Keywords: Alvar; Fine root; Grassland conservation; Soil moisture; Soil organic matter; Spatial pattern; Semi-natural ecosystem.

Invasion of woody species into temperate grasslands: Relationship with abiotic and biotic soil resource heterogeneity

Pärtel, Meelis1* & Helm, Aveliina1,2

1Institute of Botany and Ecology, University of Tartu, 40 Lai St., Tartu 51005, Estonia; 2E-mail aveliina.helm@ut.ee*Corresponding author; Fax +372 7376222; E-mail meelis.partel@ut.ee

Introduction

The invasion of woody species into grassland is a global phenomenon (Schlesinger et al. 1990; Van Auken 2000; Roques et al. 2001; Simonson & Johnson 2005). Overgrowing is topical in semi-natural grasslands in the temperate zone, which are characterized by high biodiversity and nature conservation value (Watkinson & Ormerod 2001; Motzkin & Foster 2002; Pärtel et al. 2005a).

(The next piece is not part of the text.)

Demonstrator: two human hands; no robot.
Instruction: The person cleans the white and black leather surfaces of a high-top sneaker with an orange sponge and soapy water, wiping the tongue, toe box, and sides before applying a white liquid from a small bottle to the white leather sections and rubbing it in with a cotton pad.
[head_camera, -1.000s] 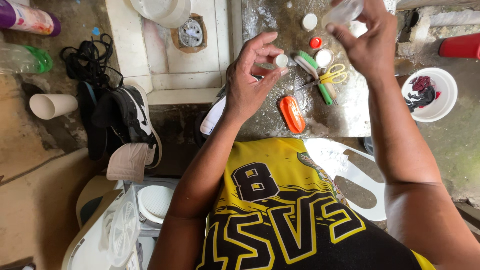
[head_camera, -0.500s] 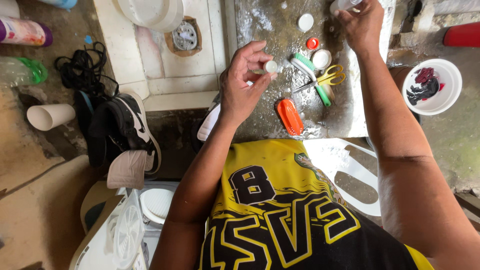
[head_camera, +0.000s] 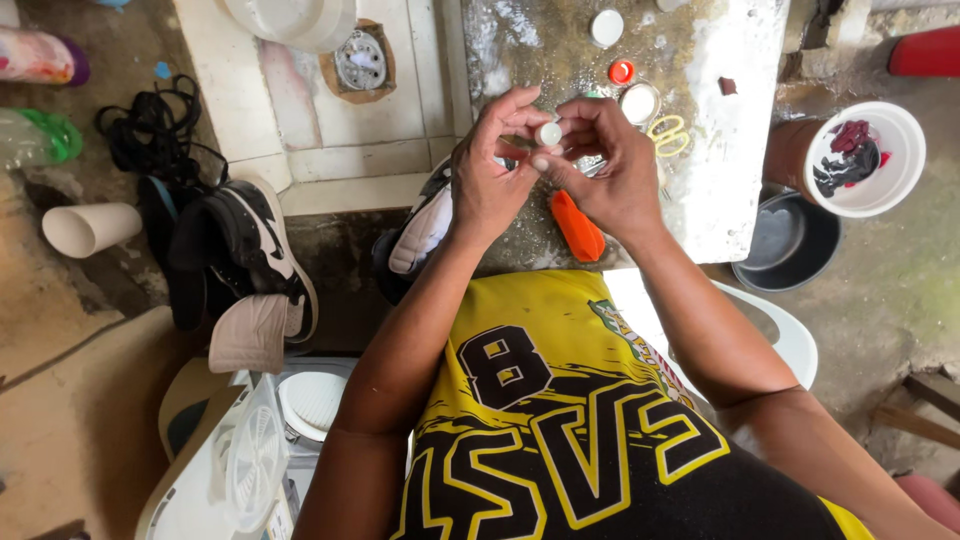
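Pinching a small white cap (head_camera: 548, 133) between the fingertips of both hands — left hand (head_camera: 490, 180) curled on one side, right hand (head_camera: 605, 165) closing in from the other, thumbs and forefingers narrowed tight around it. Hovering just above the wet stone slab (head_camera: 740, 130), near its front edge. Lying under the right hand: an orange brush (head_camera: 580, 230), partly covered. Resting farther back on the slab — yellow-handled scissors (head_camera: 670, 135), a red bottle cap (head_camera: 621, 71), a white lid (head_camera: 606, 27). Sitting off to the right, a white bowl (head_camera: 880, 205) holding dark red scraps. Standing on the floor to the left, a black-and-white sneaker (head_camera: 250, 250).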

These ecosystems are presently maintained by the grazing of domestic animals or hay-making, but they consist of a unique set of natural plant species, including many threatened ones (Pärtel et al. 2005b). Semi-natural grasslands are no longer economically profitable, and the cessation of management will lead to the invasion of shrubs and trees (Sutherland 2002; Poschlod et al. 2005). In order to understand the mechanisms of woody species invasion into grasslands, we must compare the ecology of herbaceous and woody life forms (Wilson 1998). Many studies have been performed on the above-ground competition for light, where large woody species have a clear competitive advantage, but the most intense competition takes place below-ground, where the bal-ance between woody and herbaceous vegetation is most likely determined (Wilson 1998; Stevens & Fox 1991). Where above-ground competition depends largely on grassland management (grazing, mowing, burning), below-ground competition depends on soil resource quantity and distribution. Soil resource heterogeneity is linked to several ecological processes (Hutchings et al. 2000). Here we study how soil resource heterogeneity is related to woody species invasion into semi-natural grasslands, and the role of the abiotic and biotic causes of soil heterogeneity. There are several differences between the below-ground structure of herbaceous and woody species. Trees and shrubs have large root systems and they can forage over rich and poor patches. Herbaceous species, in contrast, have small root systems that cannot reach out from poor patches (Campbell et al. 1991; Grime 1994).

64 Pärtel, M. & Helm, A.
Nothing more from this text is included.